» **THE DATA**:
☆ ☆ ☆ ☆ ☆ ☆ ☆
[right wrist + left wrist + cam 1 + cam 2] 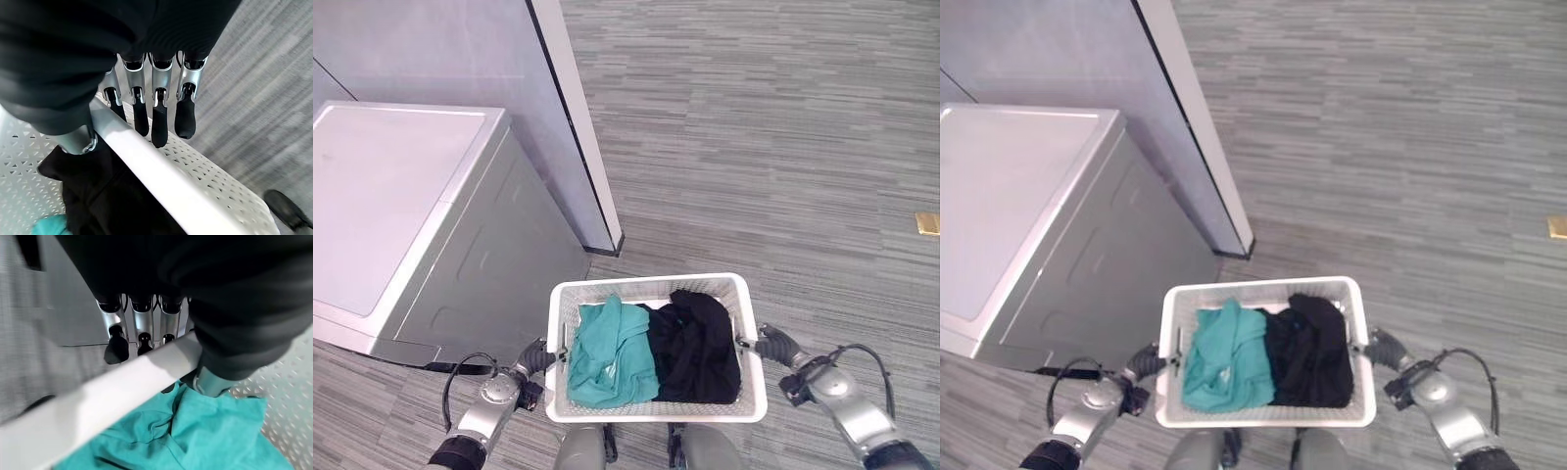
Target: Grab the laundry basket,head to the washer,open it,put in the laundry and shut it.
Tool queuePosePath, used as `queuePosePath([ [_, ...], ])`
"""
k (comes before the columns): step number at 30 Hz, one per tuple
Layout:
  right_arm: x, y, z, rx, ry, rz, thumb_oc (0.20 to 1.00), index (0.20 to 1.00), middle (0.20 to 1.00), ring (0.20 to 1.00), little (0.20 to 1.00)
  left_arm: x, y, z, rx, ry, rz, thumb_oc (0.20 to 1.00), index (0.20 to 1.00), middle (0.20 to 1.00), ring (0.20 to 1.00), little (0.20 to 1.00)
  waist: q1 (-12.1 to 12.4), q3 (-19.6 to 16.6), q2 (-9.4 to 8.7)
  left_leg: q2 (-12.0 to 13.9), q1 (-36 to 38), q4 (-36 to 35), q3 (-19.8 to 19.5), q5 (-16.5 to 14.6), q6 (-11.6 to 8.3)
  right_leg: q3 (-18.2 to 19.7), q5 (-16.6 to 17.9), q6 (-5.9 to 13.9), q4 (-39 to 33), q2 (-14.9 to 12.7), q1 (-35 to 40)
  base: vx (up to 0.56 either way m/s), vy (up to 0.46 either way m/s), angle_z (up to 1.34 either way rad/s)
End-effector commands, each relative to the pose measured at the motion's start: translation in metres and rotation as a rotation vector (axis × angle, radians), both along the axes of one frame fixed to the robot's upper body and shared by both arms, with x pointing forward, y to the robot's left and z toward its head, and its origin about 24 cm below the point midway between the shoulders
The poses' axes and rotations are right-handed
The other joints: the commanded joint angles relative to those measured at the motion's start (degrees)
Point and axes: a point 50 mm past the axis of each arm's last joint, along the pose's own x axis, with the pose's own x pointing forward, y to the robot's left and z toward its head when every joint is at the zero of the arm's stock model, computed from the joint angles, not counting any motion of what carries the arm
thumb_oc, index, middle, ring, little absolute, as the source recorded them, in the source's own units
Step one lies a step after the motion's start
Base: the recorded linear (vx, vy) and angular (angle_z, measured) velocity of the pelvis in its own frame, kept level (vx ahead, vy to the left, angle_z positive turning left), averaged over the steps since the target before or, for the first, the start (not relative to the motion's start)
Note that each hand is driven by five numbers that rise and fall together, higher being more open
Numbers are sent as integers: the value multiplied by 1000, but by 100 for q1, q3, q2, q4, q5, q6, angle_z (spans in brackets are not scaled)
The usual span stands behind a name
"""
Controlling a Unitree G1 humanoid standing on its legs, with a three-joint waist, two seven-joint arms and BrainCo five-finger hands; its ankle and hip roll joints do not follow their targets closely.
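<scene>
On the grey carpet floor (783, 147), the white washer (401, 215) is standing to the robot's left beside a grey wall panel (509, 88) (its lid is lying flat and closed). Near it, the white laundry basket (656, 416) is hanging between both hands, holding a teal garment (607, 352) and a black garment (700, 343). The left hand (536, 360) is clasping the basket's left rim, the right hand (773, 345) the right rim.
</scene>
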Motion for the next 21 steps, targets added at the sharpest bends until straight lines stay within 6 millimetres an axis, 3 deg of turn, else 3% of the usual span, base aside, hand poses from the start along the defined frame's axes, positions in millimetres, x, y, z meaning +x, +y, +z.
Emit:
queuePosePath([
  [1,12,-2,50,96,-152,121,200,200,200,200,200,-5,79,42,158,-60,68,200,200,200,200,200,-66,-178,-398,-733,37,156,251,-829,338,589,641,406,-563,79,177,64,32,1],
  [4,20,-8,78,82,-177,184,200,200,200,200,200,2,81,75,131,-122,-15,200,200,200,200,200,-51,-249,-409,-731,252,-8,317,-809,332,667,708,448,-685,97,297,32,18,-14],
  [6,22,-7,86,84,-180,207,200,200,200,200,200,5,81,87,142,-137,-52,200,200,200,200,200,-48,-272,-420,-730,307,-50,321,-809,333,692,723,461,-706,100,329,12,2,-21],
  [7,22,-6,91,99,-172,229,200,200,200,200,200,9,81,101,162,-158,-97,200,200,200,200,200,-44,-304,-428,-729,340,-90,338,-789,333,709,744,461,-726,108,338,24,-5,-15],
  [8,29,-2,107,130,-144,296,200,200,200,200,200,19,80,134,208,-192,-201,200,200,200,200,200,-23,-375,-452,-717,463,-168,370,-784,326,726,755,485,-739,124,402,15,-14,-7],
  [10,37,0,122,125,-106,342,200,200,200,200,200,30,78,162,256,-212,-282,200,200,200,200,200,2,-443,-487,-713,592,-203,383,-807,321,742,752,503,-752,127,489,18,-7,-2],
  [12,44,7,139,91,-108,401,200,200,200,200,200,40,74,184,280,-251,-323,200,200,200,200,200,18,-489,-518,-706,677,-230,402,-815,310,726,755,513,-781,129,558,0,0,0],
  [13,44,7,139,92,-109,400,200,200,200,200,200,40,74,185,280,-252,-323,200,200,200,200,200,25,-505,-519,-704,654,-231,406,-802,308,730,765,509,-781,130,533,0,0,0],
  [15,58,28,174,45,-126,520,200,200,200,200,200,53,70,216,308,-270,-364,200,200,200,200,200,105,-571,-560,-693,779,-258,409,-812,292,692,764,529,-805,128,643,25,-34,2],
  [21,91,68,219,22,-209,628,200,200,200,200,200,82,80,257,382,-284,-306,200,200,200,200,200,168,-741,-611,-679,887,-347,373,-777,252,571,787,553,-838,133,714,21,-38,-1],
])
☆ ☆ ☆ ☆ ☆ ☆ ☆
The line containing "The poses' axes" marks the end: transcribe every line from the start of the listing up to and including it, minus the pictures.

[right wrist + left wrist + cam 1 + cam 2] 
Target: Grab the laundry basket,head to the washer,open it,put in the laundry and shut it.
Tool queuePosePath, used as `queuePosePath([ [_, ...], ])`
"""
k (comes before the columns): step number at 30 Hz, one per tuple
Layout:
  right_arm: x, y, z, rx, ry, rz, thumb_oc (0.20 to 1.00), index (0.20 to 1.00), middle (0.20 to 1.00), ring (0.20 to 1.00), little (0.20 to 1.00)
  left_arm: x, y, z, rx, ry, rz, thumb_oc (0.20 to 1.00), index (0.20 to 1.00), middle (0.20 to 1.00), ring (0.20 to 1.00), little (0.20 to 1.00)
  waist: q1 (-12.1 to 12.4), q3 (-19.6 to 16.6), q2 (-9.4 to 8.7)
  left_leg: q2 (-12.0 to 13.9), q1 (-36 to 38), q4 (-36 to 35), q3 (-19.8 to 19.5), q5 (-16.5 to 14.6), q6 (-11.6 to 8.3)
  right_leg: q3 (-18.2 to 19.7), q5 (-16.6 to 17.9), q6 (-5.9 to 13.9), q4 (-39 to 33), q2 (-14.9 to 12.7), q1 (-35 to 40)
  base: vx (up to 0.56 either way m/s), vy (up to 0.46 either way m/s), angle_z (up to 1.34 either way rad/s)
End-effector commands, each relative to the pose measured at the motion's start: translation in metres and rotation as a rotation vector (axis × angle, radians), both along the axes of one frame fixed to the robot's upper body and shared by both arms, with x pointing forward, y to the robot's left and z toward its head, and its origin about 24 cm below the point midway between the shoulders
The poses' axes and rotations are right-handed

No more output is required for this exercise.